A MODERN COCK-FIGHT.
(From Bell's Life.) {Concluded from our last.} On returning home at night, I must say it seemed almost providential, or whatever the other adjective is, having the same sense of promiscuousness, but a different source —that the first person I met outside the station was Healthy William. And here I must remark that the character of Healthy William was not Al in our neighbourhood. He had not got his name of “ Healthy” from any particular health of mind or body, the former being deranged with regard to the rights of property, and the latter having a propensity towards strong drink. He was called “ Healthy ” because he expressed so many good wishes —at twopence a wish, fourpence preferred—on the subject of other people’s healths. He was a cockney Irishman by breed, and he made a living, as he pretended, by selling besoms and buying robbit skins —particularly if the rabbits were inside them. Ho always kept a ferret or two in his coat-tail pockets ; and though he said he kept them there “to scent his pocket-hand-kerchief,” and because “they were such innocent, confidin, little thinks,” yet nobody, in the face of many convictions for poaching, believed him.

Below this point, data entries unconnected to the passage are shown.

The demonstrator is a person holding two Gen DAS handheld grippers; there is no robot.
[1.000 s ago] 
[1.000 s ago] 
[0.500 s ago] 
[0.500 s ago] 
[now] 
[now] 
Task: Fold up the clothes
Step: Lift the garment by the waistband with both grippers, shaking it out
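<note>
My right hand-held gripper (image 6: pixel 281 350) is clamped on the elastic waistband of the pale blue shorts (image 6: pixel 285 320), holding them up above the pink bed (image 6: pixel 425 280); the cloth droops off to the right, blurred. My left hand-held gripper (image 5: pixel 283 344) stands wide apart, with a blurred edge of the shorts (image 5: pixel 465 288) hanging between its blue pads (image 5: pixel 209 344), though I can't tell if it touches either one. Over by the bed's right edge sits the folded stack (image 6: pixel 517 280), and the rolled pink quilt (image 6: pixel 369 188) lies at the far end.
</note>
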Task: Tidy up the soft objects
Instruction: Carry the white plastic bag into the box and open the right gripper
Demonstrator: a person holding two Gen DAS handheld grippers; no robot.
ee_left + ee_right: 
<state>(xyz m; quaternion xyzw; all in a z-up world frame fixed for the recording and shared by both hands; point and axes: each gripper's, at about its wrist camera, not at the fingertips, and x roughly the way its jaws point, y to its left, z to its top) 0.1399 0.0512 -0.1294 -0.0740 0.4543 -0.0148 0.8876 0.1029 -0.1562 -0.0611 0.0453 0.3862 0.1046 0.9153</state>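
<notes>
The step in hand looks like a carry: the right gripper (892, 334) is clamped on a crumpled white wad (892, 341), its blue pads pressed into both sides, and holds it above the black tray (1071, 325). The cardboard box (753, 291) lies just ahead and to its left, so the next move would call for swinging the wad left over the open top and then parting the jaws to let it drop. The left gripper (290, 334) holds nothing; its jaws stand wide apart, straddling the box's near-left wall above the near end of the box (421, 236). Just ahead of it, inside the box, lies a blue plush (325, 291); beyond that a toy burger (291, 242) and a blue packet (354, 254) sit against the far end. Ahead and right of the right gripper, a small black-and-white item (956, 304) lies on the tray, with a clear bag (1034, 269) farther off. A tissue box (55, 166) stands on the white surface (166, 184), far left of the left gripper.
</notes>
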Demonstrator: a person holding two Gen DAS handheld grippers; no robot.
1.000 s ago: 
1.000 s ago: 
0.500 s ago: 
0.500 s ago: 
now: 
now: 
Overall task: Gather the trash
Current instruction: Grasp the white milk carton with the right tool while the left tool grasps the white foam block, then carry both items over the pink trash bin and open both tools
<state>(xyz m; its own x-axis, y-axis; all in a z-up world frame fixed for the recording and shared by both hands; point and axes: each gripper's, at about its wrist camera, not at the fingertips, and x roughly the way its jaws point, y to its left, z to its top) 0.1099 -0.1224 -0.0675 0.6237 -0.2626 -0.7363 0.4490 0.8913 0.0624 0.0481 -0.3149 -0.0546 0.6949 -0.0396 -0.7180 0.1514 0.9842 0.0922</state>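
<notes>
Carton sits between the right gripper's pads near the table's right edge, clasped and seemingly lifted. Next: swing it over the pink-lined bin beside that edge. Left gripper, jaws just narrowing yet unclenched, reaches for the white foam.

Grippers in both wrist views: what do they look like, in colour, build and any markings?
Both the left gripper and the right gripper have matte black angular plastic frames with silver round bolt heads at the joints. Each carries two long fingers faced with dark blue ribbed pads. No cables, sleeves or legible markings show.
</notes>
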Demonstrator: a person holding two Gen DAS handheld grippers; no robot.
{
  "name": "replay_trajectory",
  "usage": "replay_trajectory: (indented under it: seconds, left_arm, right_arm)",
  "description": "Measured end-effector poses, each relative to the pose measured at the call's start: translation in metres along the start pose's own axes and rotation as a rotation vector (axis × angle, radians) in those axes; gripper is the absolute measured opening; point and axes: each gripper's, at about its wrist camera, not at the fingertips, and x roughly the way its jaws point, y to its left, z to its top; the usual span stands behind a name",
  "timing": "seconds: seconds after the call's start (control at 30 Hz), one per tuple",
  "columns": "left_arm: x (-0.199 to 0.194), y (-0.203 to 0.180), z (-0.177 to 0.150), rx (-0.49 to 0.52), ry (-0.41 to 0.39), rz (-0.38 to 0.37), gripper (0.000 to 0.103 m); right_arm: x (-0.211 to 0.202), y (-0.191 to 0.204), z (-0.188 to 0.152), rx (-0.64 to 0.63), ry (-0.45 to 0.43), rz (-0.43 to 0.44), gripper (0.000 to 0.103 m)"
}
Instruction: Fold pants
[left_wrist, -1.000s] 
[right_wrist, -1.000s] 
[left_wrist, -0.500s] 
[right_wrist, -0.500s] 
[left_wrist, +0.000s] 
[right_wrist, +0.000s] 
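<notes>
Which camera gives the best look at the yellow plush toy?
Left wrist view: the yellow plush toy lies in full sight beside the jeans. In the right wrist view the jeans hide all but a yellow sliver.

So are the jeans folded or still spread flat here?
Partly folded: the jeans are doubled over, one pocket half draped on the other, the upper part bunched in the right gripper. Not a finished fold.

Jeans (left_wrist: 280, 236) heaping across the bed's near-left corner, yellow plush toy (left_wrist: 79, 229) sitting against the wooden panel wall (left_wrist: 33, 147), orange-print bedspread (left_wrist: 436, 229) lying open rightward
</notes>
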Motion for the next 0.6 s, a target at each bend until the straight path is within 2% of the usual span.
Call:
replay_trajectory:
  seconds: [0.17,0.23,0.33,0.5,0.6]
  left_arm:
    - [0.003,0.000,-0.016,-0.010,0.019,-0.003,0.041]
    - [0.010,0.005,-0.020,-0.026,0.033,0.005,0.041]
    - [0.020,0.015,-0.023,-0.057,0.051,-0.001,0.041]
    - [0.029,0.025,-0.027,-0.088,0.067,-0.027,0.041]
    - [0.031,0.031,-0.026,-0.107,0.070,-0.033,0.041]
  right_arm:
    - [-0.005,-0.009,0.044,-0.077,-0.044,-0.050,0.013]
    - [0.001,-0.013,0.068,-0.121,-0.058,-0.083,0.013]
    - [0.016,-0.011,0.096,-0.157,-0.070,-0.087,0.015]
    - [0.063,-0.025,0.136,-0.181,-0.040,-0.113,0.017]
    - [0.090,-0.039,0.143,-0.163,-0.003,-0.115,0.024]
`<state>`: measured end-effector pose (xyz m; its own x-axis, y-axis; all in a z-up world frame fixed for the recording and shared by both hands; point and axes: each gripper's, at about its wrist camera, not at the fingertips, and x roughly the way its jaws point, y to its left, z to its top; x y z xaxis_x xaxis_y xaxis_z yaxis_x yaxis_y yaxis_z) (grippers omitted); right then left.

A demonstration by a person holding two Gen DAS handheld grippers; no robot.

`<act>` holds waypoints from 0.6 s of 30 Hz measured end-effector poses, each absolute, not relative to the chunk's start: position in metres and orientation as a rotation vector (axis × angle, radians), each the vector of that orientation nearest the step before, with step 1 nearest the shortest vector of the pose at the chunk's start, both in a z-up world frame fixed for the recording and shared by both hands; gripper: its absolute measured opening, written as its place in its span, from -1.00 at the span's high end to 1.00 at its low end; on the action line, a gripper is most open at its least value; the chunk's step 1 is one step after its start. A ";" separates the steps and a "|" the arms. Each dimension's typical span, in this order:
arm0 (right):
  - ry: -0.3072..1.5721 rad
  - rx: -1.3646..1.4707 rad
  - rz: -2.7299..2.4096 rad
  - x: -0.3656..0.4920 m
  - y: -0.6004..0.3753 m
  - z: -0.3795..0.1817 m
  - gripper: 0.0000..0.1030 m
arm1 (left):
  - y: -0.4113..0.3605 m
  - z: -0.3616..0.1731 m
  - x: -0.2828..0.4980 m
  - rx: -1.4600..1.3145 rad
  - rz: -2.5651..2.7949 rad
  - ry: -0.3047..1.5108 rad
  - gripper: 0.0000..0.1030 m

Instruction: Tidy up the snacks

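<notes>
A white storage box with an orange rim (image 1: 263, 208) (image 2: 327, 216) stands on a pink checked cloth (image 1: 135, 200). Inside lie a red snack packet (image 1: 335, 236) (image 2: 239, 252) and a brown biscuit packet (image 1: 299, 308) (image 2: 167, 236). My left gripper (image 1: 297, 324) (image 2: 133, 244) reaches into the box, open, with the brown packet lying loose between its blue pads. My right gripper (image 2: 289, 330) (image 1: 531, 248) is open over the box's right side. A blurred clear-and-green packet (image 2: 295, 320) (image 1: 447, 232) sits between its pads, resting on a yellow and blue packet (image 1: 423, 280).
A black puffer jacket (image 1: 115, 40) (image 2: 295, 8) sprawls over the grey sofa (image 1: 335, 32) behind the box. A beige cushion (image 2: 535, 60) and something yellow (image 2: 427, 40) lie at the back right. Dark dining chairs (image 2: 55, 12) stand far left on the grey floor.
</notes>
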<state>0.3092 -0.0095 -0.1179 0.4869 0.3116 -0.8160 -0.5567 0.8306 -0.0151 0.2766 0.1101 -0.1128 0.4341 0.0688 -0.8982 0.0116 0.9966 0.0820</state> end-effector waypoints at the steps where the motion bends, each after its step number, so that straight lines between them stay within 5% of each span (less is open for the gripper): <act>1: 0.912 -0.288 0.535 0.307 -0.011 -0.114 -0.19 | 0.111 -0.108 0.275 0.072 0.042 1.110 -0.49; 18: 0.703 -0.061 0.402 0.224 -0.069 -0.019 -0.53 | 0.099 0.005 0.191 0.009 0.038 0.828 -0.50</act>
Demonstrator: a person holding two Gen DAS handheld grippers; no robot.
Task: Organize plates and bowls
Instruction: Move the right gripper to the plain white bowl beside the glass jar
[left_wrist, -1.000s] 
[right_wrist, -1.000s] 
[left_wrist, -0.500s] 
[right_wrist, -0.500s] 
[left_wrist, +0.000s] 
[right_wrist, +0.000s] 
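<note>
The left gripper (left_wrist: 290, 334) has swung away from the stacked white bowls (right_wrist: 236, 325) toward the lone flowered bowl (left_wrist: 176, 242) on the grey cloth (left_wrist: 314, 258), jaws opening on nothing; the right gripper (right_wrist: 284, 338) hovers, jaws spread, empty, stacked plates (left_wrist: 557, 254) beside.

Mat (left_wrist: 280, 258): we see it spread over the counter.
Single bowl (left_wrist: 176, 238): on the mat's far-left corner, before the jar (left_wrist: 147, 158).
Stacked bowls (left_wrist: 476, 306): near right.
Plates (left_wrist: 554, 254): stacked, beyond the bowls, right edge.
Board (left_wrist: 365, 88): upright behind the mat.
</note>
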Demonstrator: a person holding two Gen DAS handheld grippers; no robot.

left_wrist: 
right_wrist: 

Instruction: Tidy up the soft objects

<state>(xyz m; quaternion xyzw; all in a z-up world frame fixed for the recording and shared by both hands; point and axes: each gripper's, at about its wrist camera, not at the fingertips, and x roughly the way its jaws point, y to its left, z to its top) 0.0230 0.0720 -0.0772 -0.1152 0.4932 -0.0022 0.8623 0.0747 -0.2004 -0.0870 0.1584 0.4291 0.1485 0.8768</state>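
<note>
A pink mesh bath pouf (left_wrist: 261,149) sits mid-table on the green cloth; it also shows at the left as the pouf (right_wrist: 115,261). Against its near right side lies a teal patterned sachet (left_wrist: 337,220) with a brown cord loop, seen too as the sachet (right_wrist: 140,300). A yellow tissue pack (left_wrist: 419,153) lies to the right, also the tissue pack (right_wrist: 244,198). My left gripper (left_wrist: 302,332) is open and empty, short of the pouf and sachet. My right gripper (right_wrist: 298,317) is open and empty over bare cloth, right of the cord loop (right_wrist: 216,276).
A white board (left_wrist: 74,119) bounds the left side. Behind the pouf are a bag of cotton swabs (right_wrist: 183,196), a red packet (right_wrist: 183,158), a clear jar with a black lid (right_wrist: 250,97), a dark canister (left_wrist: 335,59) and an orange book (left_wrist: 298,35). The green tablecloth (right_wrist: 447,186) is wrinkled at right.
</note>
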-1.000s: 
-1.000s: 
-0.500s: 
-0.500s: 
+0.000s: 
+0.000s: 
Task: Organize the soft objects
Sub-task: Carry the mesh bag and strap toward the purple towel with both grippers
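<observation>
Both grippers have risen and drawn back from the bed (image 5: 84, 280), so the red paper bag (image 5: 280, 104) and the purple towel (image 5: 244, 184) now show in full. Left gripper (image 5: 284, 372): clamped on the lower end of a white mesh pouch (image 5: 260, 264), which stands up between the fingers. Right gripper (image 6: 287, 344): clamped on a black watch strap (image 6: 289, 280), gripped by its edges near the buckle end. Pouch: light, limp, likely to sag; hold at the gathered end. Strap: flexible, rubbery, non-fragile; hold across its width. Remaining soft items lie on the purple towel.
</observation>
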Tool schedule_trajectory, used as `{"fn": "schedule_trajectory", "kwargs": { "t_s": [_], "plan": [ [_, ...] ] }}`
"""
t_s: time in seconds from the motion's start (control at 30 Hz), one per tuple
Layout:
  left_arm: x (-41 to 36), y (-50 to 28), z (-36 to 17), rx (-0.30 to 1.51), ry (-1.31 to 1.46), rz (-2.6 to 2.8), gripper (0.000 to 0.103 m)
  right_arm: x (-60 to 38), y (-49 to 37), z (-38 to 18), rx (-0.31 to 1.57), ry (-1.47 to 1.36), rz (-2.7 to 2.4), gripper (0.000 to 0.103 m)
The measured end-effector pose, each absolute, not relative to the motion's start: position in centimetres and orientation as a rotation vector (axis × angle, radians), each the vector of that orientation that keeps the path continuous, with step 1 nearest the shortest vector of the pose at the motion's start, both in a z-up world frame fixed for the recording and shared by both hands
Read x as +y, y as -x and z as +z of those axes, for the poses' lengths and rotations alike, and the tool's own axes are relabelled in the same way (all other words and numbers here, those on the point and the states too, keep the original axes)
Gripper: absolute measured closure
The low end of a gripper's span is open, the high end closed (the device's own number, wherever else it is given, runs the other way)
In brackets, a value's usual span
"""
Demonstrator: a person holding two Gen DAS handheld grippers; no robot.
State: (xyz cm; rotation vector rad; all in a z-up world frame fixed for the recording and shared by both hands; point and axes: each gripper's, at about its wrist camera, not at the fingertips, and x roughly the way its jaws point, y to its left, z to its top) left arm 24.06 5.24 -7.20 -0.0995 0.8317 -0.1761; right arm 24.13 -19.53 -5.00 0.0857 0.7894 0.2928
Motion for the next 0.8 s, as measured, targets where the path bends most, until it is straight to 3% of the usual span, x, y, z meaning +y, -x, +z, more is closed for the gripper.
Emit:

“Good evening, William,” says I. “Bless your honour’s handsome face,” says he, “I’d be proud to drink your honour’s health.” “ Here’s sixpence,” says I, “and I should just like to ask you a question, Healthy.” “ What might it be ? ” says he. looking very impatiently towards the Silent Woman ; “ I’m a poor man, your honor, an’ my time’s my money.” “ I want to know, Healthy,” says I, “ whether you know anything about cock-fighting.” “ Never a word,” says he ; “ it’s a cruel, barbarious sport, an’ it oughter be put down by the county perlice.” “ But I hear,” says I, “ that there’s a good deal of cock-fighting about this neighbourhood.” “I’m afeerd,” says he, “as there is among the lower orders.” “Well, Healthy,” says I, “of course I don’t approve of cockfighting; but—hem—there’s a little bantam of mine that’s been killed by Mr. Higginbotham’s cock, and I should like to buy a cock that would hold his own, and keep the other from trespassing.” “ That cock of Higginbotham’sl ” exclaimed Healty William, with much contempt, “why. he aint in the same street with a regular game ’un. But,” he continued, confidentally, “ I’ll tell your honour where it is. Higginbotham’s cock has got some of the old Black Staffordshire blood in him, an’ that makes him fight a bit better than these Cochins or such rubbitch; but you take an’ put him in a pit with a reg’lar Derby ’un, properly handled, and .” Here William whistled, and slapped his thighs with excess of enjoyment. “ I thought you didn’t know anything about it?” says I. “No more I don’t,” say he ; “ only a bloke as stood a drain happened to make them obserwations to me this morning as ever was.” “ Well,’.’ says I, “ I wanted a regular good cock, and I thought you might be able to get me one.” “ They come expensive,” says he. “How much?” says I. “Well,” says he, “you might get a moderate ’un as ’ud dust the jacket of Higginbotham’s cock for about two quid, or, say, a quid an’ a narf and an old suit of clothes. Shall I look round with one this evening?” “ Healthy William,” says I, “you may.”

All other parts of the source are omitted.